Bagian dari mitigasi ancaman tersebut adalah membangun fasilitas tempat AS dapat menyebarkan aset seperti pesawat jika terjadi konflik, termasuk di apa yang disebut Rantai Pulau Kedua, lokasi yang cukup jauh dari daratan Tiongkok sehingga Beijing akan kesulitan menyerang target di sana.

Rantai Pulau Pertama, di tempat-tempat seperti Okinawa di Jepang, dan pangkalan AS di Filipina, “bukanlah lokasi operasi yang dapat bertahan hidup maupun layak, karena kemampuan militer Tiongkok dalam pembom jarak jauh, rudal jelajah dan rudal balistik teater,” tulis Letnan Kolonel Angkatan Udara AS Grant Georgulis dalam komentar tahun 2022 yang diunggah di situs web Departemen Pertahanan AS.

"Oleh karena itu, Amerika Serikat harus memprioritaskan Kepulauan Midway, Kepulauan Mariana, Palau, dan Kepulauan Marshall untuk melengkapi Guam yang telah dibentengi," tulis Georgulis.

Bagi Washington, membangun hubungan yang kuat dengan negara-negara kepulauan Pasifik dipandang sebagai cara untuk mencegah Tiongkok mendapatkan pijakan di kawasan tersebut.

Bersamaan dengan landasan pacu, Marinir AS membantu melakukan perbaikan di Museum Pusat Komunitas Peleliu, untuk menyimpan artefak dari pertempuran Perang Dunia II.

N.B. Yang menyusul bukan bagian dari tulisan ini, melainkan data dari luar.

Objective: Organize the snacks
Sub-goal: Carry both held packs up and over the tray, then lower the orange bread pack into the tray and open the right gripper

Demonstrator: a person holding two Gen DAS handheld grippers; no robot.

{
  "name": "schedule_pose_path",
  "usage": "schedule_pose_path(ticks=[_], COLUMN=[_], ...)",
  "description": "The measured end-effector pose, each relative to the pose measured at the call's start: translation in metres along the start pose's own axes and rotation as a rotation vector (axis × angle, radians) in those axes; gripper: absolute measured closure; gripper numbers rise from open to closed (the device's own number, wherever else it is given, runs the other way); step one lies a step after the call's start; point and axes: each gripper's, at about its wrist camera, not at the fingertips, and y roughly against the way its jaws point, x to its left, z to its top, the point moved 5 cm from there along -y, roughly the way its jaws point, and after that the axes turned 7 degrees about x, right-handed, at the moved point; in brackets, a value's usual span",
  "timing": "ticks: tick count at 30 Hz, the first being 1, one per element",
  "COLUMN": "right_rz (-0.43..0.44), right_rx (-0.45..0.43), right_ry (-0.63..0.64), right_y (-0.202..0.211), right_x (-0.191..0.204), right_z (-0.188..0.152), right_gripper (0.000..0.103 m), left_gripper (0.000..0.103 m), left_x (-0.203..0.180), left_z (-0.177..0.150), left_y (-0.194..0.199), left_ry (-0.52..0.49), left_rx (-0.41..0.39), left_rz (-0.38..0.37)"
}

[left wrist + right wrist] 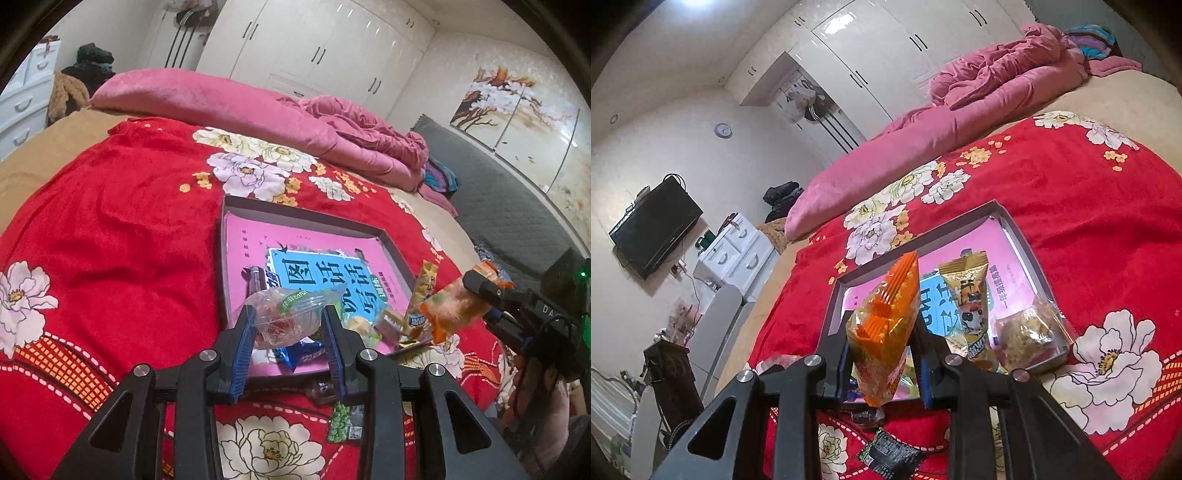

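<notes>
Over the tray (226, 258) on the red blanket (110, 221), my left gripper (290, 317) pinches a clear packet (284, 314) above the blue book (321, 280). My right gripper (882, 343) clamps an orange packet (886, 325) above the tray's near edge, with a gold packet (971, 295) just beside it.

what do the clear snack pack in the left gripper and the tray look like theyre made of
Clear snack pack: thin transparent plastic film, glossy; it crinkles and the contents show through. Tray: probably rigid cardboard, a box lid or base, with matte grey walls and sharp folded corners, though the look leaves plastic possible.
</notes>
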Motion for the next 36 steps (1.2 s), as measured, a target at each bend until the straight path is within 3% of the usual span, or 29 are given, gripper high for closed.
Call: schedule_pose_path(ticks=[36], right_rz=[-0.123], right_rx=[0.117], right_ry=[0.048], right_y=[-0.061], right_x=[-0.01], right_z=[-0.009], right_gripper=[0.074], left_gripper=[0.066], left_x=[-0.012], left_z=[-0.007], left_y=[-0.031], left_ry=[-0.035], left_rx=[0.088], left_rz=[0.024])
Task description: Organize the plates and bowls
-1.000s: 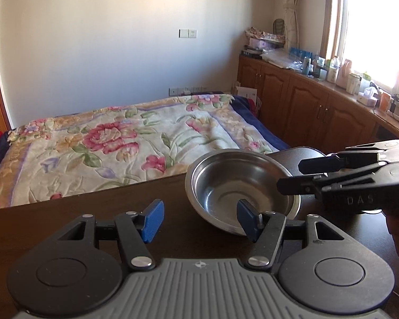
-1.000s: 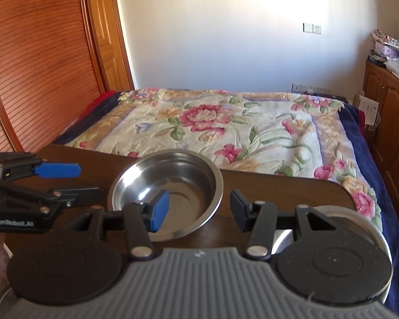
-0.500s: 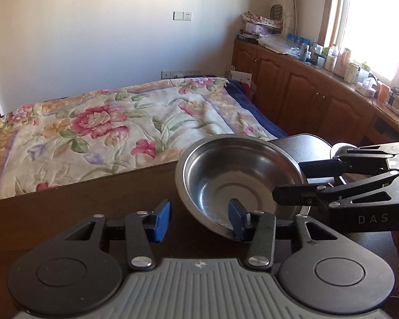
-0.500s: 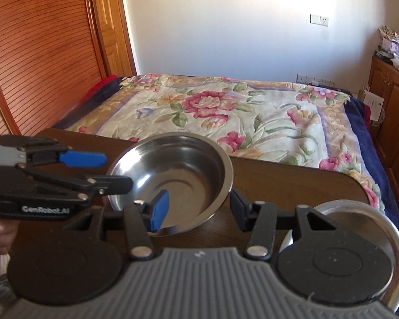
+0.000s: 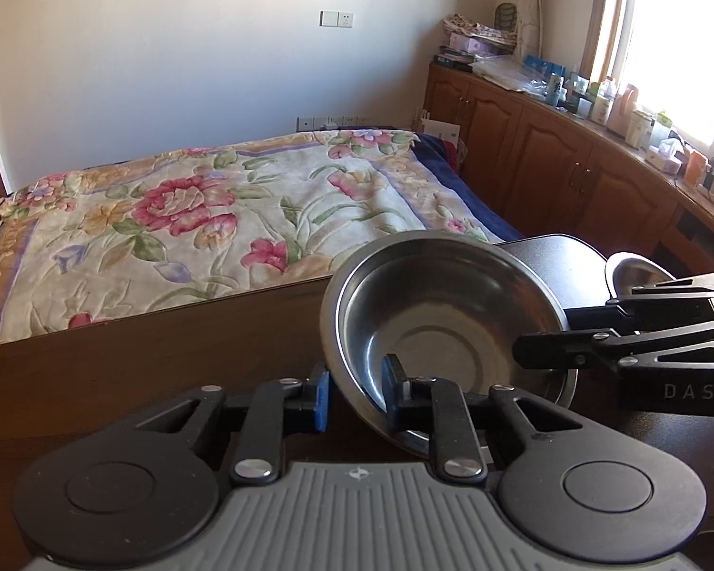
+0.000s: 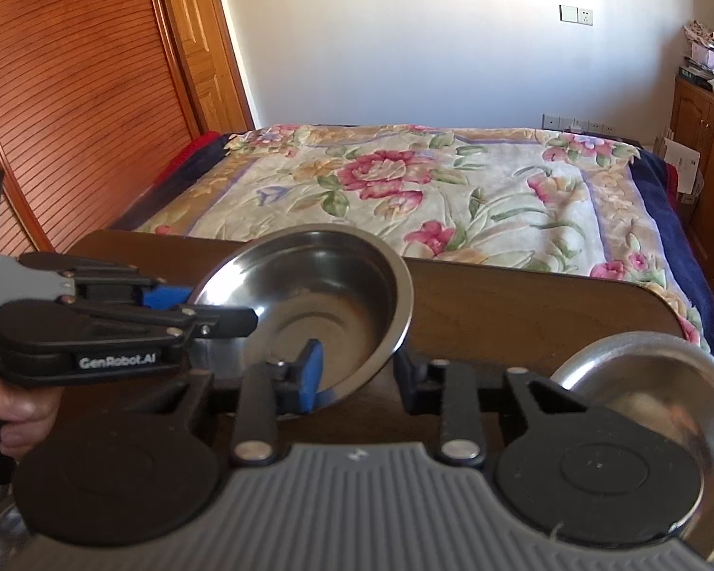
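Left wrist view: the left hand-held gripper [image 5: 355, 402] has its two fingers drawn in on the near rim of a steel bowl [image 5: 445, 333], one blue pad outside the wall and the other finger inside; the bowl is tilted, its far rim raised toward the bed [image 5: 204, 219] and its low edge close over the dark wooden table [image 5: 133, 361]; the right hand-held gripper [image 5: 542, 338] reaches in from the right side, its black fingers one above the other at the bowl's right rim, though whether they press the metal cannot be told here; behind it a second steel dish [image 5: 630, 271] shows only a curved sliver near the table's rounded right corner; the table's far edge runs straight along the quilted floral bedspread, and the left half of the tabletop lies bare.

Right wrist view: the right hand-held gripper [image 6: 357, 373] stands spread, one blue pad inside the bowl [image 6: 328, 304] and the other finger outside its thin polished rim with a gap, so it pinches nothing; the left hand-held gripper [image 6: 214, 307] comes in from the left, closed on the opposite rim; the shallow second dish [image 6: 661, 380] lies at lower right, partly hidden by the gripper body, apart from the bowl; bare brown table [image 6: 523, 304] lies between them up to the bed [image 6: 428, 190] edge.
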A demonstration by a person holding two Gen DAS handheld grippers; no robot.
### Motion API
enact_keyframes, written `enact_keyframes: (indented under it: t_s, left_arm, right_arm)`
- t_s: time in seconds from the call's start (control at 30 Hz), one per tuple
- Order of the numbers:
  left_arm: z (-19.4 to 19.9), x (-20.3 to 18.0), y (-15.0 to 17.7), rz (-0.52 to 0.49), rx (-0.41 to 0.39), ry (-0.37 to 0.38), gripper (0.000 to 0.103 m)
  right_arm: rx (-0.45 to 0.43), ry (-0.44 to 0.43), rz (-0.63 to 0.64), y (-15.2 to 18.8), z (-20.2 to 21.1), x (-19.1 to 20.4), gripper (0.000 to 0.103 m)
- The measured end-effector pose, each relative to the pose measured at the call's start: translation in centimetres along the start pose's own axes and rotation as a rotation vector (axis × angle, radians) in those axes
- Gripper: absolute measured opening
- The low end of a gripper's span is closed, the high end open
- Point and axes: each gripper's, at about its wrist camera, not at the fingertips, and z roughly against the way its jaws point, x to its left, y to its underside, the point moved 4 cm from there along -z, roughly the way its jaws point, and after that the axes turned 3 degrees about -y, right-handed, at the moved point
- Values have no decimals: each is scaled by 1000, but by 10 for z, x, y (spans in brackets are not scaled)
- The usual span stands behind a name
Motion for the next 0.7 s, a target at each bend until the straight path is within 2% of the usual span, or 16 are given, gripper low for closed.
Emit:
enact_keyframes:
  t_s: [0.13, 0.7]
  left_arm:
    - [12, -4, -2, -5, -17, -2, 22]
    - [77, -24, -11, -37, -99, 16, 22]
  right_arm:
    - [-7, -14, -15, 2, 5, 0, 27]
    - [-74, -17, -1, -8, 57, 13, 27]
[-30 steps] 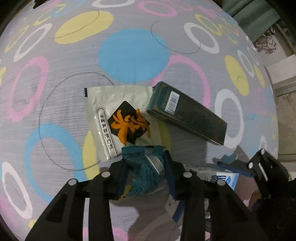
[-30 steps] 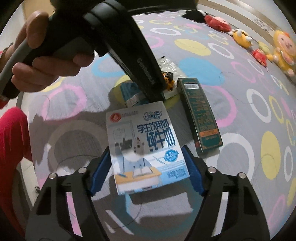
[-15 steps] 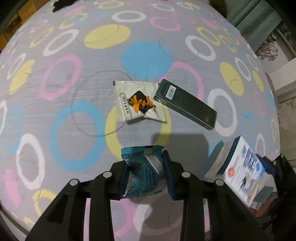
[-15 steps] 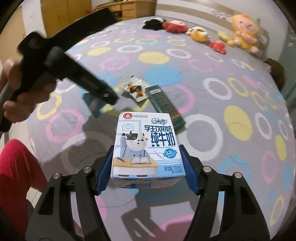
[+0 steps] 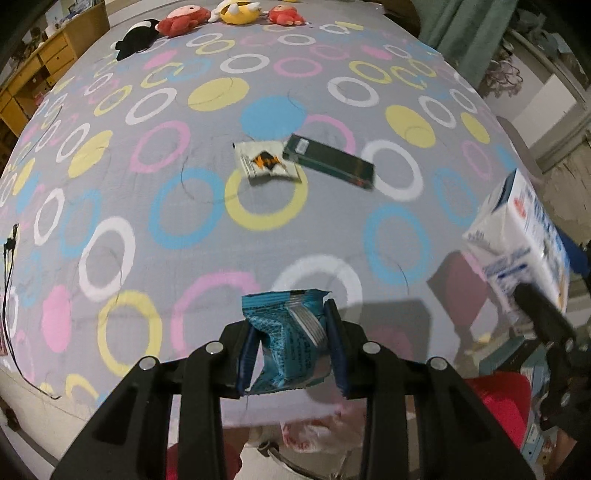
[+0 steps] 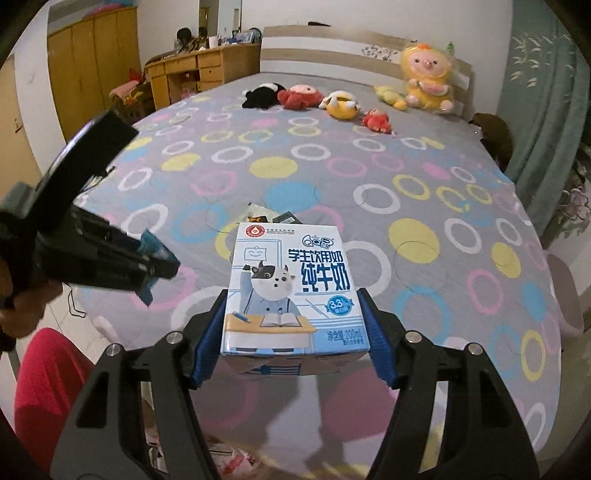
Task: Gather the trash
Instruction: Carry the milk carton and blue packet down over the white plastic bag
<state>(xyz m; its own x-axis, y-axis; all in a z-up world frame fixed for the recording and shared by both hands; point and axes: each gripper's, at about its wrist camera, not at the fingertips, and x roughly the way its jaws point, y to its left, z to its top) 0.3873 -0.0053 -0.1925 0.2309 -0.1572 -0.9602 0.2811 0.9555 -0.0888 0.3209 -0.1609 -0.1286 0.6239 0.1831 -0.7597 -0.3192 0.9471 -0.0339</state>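
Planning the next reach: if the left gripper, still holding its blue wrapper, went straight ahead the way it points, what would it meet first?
Probably the bedspread itself. The left gripper aims down at bare cloth short of the white sachet and dark box, though depth is unclear.

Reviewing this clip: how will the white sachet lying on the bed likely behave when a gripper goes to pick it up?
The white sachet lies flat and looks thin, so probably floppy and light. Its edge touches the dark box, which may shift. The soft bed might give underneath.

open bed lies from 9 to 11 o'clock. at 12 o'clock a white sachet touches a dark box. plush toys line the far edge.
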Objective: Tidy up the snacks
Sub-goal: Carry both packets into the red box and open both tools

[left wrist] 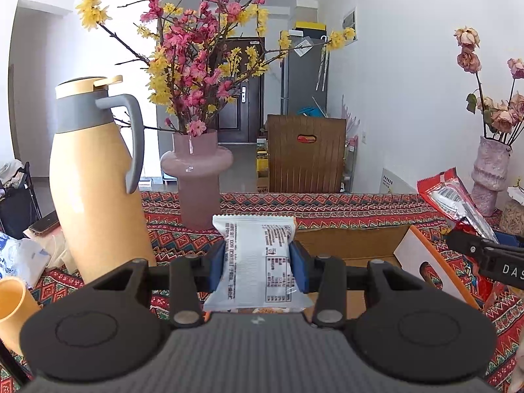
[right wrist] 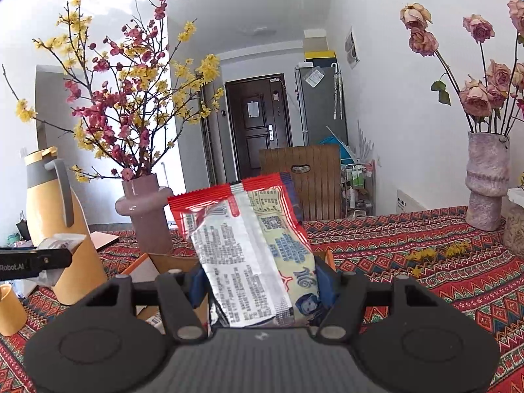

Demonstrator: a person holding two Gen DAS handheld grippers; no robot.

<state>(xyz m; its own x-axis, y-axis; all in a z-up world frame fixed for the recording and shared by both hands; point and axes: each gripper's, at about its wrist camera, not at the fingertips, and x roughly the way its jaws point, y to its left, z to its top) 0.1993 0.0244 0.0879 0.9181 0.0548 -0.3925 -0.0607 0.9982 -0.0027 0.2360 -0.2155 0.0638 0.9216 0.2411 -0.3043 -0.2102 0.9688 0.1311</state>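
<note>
I am clamping a white snack packet (left wrist: 258, 258) in my left gripper (left wrist: 258, 262), the blue pads (left wrist: 216, 267) pressing into its two long sides at the lower middle of the left wrist view. I am holding it upright by its waist so that the sealed top edge stands free above the fingers and the bottom hangs clear, which I judge makes it easy to lower straight into the cardboard box (left wrist: 347, 245) lying open just behind it in the centre right of the frame.

My right gripper (right wrist: 262, 286) is closed on a red-topped snack bag (right wrist: 249, 249), filling the middle of the right wrist view. This bag is longer and floppier (it is leaning toward the upper left), so I am gripping it low, near its bottom end. The same bag appears at the right edge of the left view, raised above the box flap (left wrist: 425, 268).

Both snacks are in the air over the patterned tablecloth (right wrist: 409, 245), near the box, well clear of the yellow jug (left wrist: 91, 180) and the pink vase (left wrist: 196, 177) at left. I judge the drop into the box is the step in hand.
</note>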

Pada acara bulan lalu yang menandai pendaratan pesawat Marinir di Peleliu, Gubernur pulau Emais Roberts berterima kasih kepada Departemen Pertahanan AS atas upayanya di sana.

“Komunitas pulau kecil kami telah memperoleh manfaat besar dengan kehadiran Marinir AS. Kami menghargai kemitraan yang hebat ini, dan kami merasa aman dan terlindungi dengan dukungan dari negara terhebat di dunia ini.”